I strongly recommend that you DO NOT use ISO 13849-1:2023 edition for a few reasons:

• Several technical changes in the normative text can result in designs that are more likely to fail.
• Some approaches the standard suggests are not based on sound science or engineering practice.
• Unproven techniques are presented as sound engineering techniques.
• The standard is transitioning from a two-part structure to a single document. That transition is incomplete and won’t be finished for a few years. 

Read on to learn more about the problems with this new 4th edition.

Technical flaws

Out-of-scope requirements for SRESW

The standard includes requirements outside the scope of the document. The scope includes the design of safety systems, not safety components; however, the clause covering the development of safety-related embedded software (SRESW), i.e., safety software developed using high-variability language and provided as firmware, requires the use of design techniques at the component level. The development of SRESW is covered in detail in IEC 61508-3:2010 [2] but is outside the scope of ISO 13849-1. This is the first reason I recommend that you do not use ISO 13849-1:2023.

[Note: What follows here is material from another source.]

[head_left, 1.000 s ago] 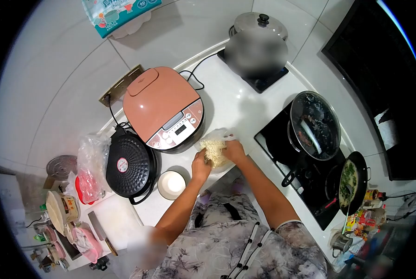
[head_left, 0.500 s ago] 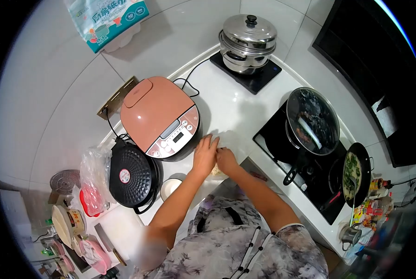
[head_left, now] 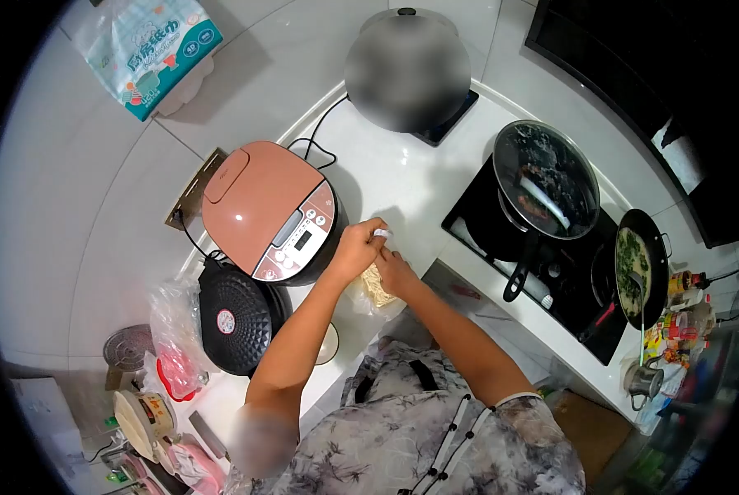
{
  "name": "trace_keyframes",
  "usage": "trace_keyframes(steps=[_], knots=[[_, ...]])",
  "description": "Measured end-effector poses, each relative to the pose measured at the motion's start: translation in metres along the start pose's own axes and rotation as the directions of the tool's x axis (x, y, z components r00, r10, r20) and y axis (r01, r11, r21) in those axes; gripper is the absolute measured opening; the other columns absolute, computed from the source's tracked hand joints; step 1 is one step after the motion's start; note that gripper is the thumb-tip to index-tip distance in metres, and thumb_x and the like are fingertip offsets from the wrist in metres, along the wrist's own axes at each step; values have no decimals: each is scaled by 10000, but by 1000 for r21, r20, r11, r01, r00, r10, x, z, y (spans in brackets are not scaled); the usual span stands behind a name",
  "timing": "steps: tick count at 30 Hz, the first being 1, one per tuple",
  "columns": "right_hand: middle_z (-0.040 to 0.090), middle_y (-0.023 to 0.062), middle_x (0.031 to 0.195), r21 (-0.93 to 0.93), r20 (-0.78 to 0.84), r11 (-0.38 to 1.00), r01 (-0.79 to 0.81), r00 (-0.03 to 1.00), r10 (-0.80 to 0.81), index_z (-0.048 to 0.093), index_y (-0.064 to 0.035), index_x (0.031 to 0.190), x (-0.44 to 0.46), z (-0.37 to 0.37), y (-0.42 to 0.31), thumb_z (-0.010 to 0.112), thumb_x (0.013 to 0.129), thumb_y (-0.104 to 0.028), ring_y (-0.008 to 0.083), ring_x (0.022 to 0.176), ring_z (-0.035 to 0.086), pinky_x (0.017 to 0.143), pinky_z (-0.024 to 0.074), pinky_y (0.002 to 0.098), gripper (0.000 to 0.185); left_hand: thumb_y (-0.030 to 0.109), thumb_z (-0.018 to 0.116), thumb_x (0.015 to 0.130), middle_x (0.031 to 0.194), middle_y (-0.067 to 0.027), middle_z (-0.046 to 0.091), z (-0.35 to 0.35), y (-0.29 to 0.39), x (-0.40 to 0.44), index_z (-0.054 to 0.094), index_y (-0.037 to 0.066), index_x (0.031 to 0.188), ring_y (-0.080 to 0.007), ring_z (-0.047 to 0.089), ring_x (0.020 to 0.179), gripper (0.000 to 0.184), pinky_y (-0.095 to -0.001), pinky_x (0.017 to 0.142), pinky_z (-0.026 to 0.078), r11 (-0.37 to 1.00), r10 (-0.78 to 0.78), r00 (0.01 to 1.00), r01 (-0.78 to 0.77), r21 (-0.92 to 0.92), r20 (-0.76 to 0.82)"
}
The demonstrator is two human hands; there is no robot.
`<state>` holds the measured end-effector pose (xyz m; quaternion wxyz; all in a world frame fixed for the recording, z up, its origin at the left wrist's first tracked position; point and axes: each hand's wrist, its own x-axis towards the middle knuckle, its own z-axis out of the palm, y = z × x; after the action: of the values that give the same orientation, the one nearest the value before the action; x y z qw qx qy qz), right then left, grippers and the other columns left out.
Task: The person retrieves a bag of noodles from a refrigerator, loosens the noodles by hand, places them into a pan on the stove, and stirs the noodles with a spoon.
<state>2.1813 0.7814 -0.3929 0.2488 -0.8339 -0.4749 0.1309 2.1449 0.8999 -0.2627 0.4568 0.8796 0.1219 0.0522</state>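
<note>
A clear plastic bag of pale noodles (head_left: 375, 289) lies on the white counter near its front edge, in front of my body. My left hand (head_left: 358, 250) is closed at the top of the bag, with a small white bit of plastic showing at its fingertips. Just below and to the right, my right hand (head_left: 396, 274) is closed on the bag's gathered neck. The two hands touch, and the fingers partly hide the neck. Close to my left hand stands a pink rice cooker (head_left: 264, 202) with its lid down.
A black electric griddle (head_left: 236, 326) and a bowl (head_left: 328, 345) are left of my arms. To the right, a glass-lidded pan (head_left: 547, 181) and a wok with greens (head_left: 633, 264) sit on the black stove (head_left: 563, 309). A steel pot (head_left: 406, 74) stands at the back.
My view has shifted. My left hand has turned and curled its fingers around the bag's top, where white plastic now shows. More of the noodle bag is visible below my hands.
</note>
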Motion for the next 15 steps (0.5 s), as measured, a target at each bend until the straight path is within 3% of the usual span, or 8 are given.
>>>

Standard PLCs in safety functions

If you are familiar with BGIA Report 2/2008e [3] or IFA Report 2/2017e [4], you will remember the many examples showing system schematics, logic block diagrams, and giving detailed analyses. IFA even produced example SISTEMA project files for all the examples in those reports.

Standard PLCs are used as part of the control system in some of those examples. The standard PLC is sometimes used as test equipment or in the functional channel. However, two standard PLCs are not used to provide the two functional channels. This is because standard PLCs are not tested with the same level of rigour as safety PLCs and are, therefore, more likely to be negatively affected by temperature, humidity, vibration, electrical transients, and other electromagnetic phenomena that can cause errors to occur. These errors can lead to catastrophic failures.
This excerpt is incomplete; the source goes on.